Sen. Jesse Helms was awake and responding to his wife and other family members Friday, a day after undergoing an operation to replace a worn-out pig valve installed in his heart 10 years ago.

The 80-year-old senator remained in a hospital cardiac intensive care unit but received visits from wife Dorothy and others in his family, said his chief of staff, Jimmy Broughton. The family "remains optimistic" about the success of the surgery, the aide said.

Broughton said he did not know Helms' condition or how long he would remain in intensive care, and officials at the Inova Fairfax Hospital outside Washington deferred all questions to Helms' office.

On Thursday Broughton issued a statement that "the surgical team led by Dr. Alan Speir is very satisfied with the surgical outcome thus far."

He said he did not know how long Helms would be hospitalized or when he would return to his normal schedule. "He did very well," Broughton said. "All vital signs are stable."

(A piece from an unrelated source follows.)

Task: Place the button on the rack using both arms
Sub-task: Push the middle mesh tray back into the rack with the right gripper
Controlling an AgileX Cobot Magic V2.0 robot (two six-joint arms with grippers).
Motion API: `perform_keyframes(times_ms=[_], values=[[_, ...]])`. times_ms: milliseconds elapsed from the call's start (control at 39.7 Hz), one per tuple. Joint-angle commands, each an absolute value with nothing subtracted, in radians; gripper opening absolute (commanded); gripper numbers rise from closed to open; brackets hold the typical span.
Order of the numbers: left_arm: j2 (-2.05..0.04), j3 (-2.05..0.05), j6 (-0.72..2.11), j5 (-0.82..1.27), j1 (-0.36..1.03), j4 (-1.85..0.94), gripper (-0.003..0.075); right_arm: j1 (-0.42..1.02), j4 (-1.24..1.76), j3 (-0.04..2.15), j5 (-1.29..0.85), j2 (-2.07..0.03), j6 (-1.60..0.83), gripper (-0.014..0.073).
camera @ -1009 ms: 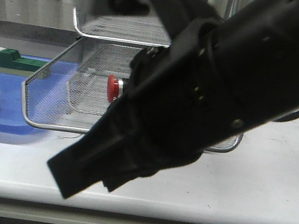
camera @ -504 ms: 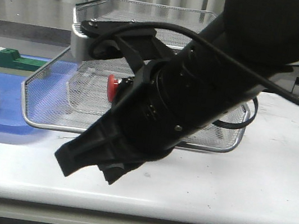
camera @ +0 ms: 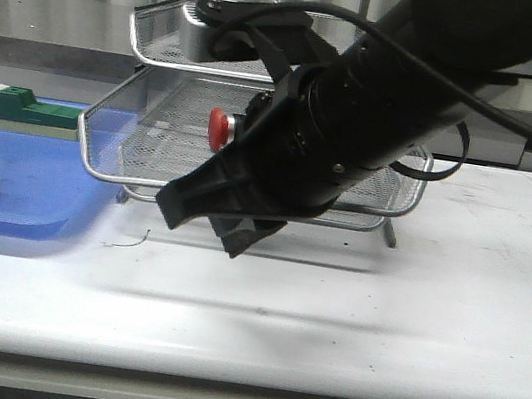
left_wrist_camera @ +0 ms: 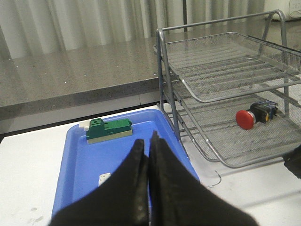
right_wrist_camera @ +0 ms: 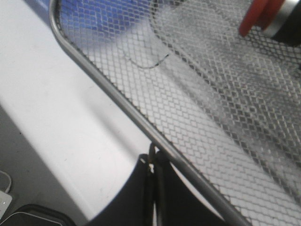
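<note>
Since the earlier frame, the right gripper [right_wrist_camera: 153, 162] had drawn back to the rack's [camera: 246, 198] front rim, jaws closed and empty. Inside, the button [left_wrist_camera: 255, 115] lay on the mesh tier. The left gripper [left_wrist_camera: 148, 147], jaws pressed together, hung over the blue tray [left_wrist_camera: 77, 165].

Silver wire-mesh metal rack [left_wrist_camera: 221, 75] with shiny chrome rims; glossy red plastic-capped button [left_wrist_camera: 254, 115]; smooth blue plastic tray [left_wrist_camera: 80, 165]; matt white bench [camera: 410, 313]; matt black pincer [left_wrist_camera: 146, 150].
</note>
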State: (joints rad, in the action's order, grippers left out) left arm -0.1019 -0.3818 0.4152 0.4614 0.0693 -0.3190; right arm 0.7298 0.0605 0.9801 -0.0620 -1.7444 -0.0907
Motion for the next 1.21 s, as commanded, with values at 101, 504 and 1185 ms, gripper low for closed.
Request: perform_keyframes(times_ms=[101, 504, 1185], values=[[-0.115, -0.409, 0.404, 0.389, 0.067, -0.339, -0.0019, 0.673, 0.042, 1.09, 0.006, -1.759, -0.094, -0.0111], [-0.115, -0.409, 0.404, 0.389, 0.067, -0.339, -0.0019, 0.637, 0.042, 1.167, -0.024, -1.79, -0.094, -0.0111], [-0.115, -0.409, 0.404, 0.389, 0.067, -0.339, -0.0019, 0.364, 0.091, 1.008, -0.352, -1.257, -0.094, -0.0111]])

Helms, known for his strong conservative views on social issues and his opposition to communist regimes, has announced he will retire in January after 30 years in the Senate. He has had several health problems in recent years, including knee-replacement surgery and prostate cancer, and often travels around the Capitol in a motorized scooter.

A new pig valve was substituted for one that was used to replace Helms' mitral valve in 1992. The mitral valve guards the opening between the left upper and lower chambers of the heart. It is not unusual for pig valves to wear out and need replacement after a period of years.

The other repair work was done to the tricuspid valve between the right auricle and ventricle of the heart, which prevents blood from flowing back into the auricle.